CAMPOS DE SORIA

Entre las calles irregulares de Soria, busco el instituto donde ejerció Machado su cátedra de francés. Es un edificio viejo y rectangular cuyas aberturas actuales distorsionan la visión del conjunto; en el ingreso un busto del poeta recuerda su paso por la institución. El aula está en el primer piso, tiene una plaqueta junto a la puerta muy baja y rústica, y el piso original ha sufrido la reparación de algún albañil no muy interesado en conservar patrimonios históricos.

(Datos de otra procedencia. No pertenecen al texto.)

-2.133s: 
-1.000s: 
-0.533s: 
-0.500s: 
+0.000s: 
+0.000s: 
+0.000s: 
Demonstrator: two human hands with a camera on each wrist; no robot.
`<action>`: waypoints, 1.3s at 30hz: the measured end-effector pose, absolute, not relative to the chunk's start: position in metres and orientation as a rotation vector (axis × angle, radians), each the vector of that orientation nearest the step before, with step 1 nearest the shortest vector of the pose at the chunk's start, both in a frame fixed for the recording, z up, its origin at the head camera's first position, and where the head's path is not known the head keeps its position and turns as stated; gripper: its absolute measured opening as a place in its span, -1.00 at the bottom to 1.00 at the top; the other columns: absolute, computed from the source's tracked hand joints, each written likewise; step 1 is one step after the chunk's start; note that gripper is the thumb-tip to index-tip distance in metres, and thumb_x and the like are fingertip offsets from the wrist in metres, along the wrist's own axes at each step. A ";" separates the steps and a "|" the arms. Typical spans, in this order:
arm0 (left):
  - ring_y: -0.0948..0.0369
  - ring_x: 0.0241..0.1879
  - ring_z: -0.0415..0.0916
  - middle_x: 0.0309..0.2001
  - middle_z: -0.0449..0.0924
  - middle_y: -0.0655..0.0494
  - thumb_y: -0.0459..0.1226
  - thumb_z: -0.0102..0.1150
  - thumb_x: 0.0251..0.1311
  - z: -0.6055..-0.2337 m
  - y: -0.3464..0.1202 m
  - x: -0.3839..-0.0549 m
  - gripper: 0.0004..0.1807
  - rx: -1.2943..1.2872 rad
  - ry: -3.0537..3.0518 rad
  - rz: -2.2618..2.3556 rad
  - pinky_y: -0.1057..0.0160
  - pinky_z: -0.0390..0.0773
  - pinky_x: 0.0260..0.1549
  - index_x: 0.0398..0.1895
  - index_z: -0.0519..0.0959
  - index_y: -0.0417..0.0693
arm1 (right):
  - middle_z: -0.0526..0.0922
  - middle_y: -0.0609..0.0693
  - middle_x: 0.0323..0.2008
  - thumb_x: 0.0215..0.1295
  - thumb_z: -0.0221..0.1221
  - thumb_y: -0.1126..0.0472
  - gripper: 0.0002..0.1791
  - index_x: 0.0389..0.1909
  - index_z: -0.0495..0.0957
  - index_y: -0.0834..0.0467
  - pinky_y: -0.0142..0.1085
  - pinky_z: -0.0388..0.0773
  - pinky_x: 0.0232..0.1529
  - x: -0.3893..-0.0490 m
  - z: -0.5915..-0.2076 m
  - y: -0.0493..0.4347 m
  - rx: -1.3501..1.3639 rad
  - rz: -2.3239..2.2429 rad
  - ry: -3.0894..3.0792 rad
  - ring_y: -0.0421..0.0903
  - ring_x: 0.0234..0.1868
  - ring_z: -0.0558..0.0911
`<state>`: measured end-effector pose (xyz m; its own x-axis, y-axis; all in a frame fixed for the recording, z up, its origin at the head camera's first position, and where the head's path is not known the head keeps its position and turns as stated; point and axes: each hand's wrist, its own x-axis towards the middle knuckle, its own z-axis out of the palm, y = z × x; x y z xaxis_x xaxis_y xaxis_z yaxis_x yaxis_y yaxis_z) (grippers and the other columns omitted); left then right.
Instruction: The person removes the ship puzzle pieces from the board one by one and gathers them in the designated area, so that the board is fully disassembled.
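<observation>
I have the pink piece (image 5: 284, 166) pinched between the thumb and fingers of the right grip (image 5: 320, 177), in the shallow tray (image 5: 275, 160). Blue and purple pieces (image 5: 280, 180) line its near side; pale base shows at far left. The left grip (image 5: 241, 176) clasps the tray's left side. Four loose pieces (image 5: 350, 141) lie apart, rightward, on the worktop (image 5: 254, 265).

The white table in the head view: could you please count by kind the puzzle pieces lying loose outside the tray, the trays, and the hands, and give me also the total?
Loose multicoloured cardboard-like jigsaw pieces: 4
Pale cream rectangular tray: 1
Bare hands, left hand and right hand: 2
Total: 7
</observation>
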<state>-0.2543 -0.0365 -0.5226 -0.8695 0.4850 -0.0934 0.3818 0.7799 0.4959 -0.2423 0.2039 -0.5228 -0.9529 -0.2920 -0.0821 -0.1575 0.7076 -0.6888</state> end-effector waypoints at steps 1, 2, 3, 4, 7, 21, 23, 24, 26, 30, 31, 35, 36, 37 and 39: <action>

Cuando salgo ya es media tarde, camino hacia el río Duero y me cruzo con algunas ruinas históricas, iglesias sobre todo. El ritmo de la ciudad es cansino, no hay notas de color y hay pocos jóvenes, el pasado es aquí parte del aire que se respira.
Veo el puente y el río y una emoción guardada desde la adolescencia—cuando leía sus versos-- aflora al ver fluir el agua debajo de mis pies: “¿Y el viejo romancero/ fue el sueño de un juglar junto a tu orilla?/ ¿ Acaso como tú y por siempre, Duero,/ irá corriendo hacia el mar Castilla?”. Imagino al poeta sobre el mismo puente y vislumbro que la poesía, y la literatura en general, modifican para siempre nuestras miradas sobre las cosas.

Del otro lado del río aparecen en lontananza los campos que rodean a la ciudad en este comienzo de atardecer primaveral. Y otra vez la visión se ve alterada por el cruce de la otra que está en los versos y provoca mis dudas sobre qué es lo que realmente percibo. “Veía el horizonte cerrado por colinas/ obscuras coronadas de robles y de encinas;/ desnudos peñascales, algún humilde prado/ donde el merino pace y el toro arrodillado/ sobre la hierba, rumia; las márgenes del río/ lucir sus verdes álamos al claro sol de estío(...)”.

Soria está lejana ya mientras camino hacia el monasterio de San Saturio, del otro lado del Duero. Hay allí una especie de camping y después un camino escondido entre la montaña que bordea el cauce y lleva al monasterio que se ve imponente en la distancia y, con los colores del atardecer, tiene un tono sepia. Éste era uno de los paseos favoritos de Antonio Machado, incansable caminador. Aquí “el Duero traza su curva de ballesta en torno a Soria”.

Lo miro todo, un caminante me indica cuáles son las encinas, esas “obscuras, pardas, con el tronco torcido y ceniciento”; me sonrío porque son descripciones típicamente machadianas. Miro los álamos que tienen igual que en tiempos del poeta: “...grabadas iniciales que son nombres/ de enamorados, cifras que son fechas/ (...) álamos del amor cerca del agua/ que corre y pasa y sueña,/ álamos de las márgenes del Duero,/ conmigo vais, mi corazón os lleva”!

Con las primeras sombras llego a San Saturio, empotrado en la roca y reflejado sobre el río. No hay nadie ya, me quedo allí hasta que la oscuridad oculta los colores del agua.

En el regreso, pienso: si la vida de los hombres está hecha de algunos días perfectos, éste es uno de los míos.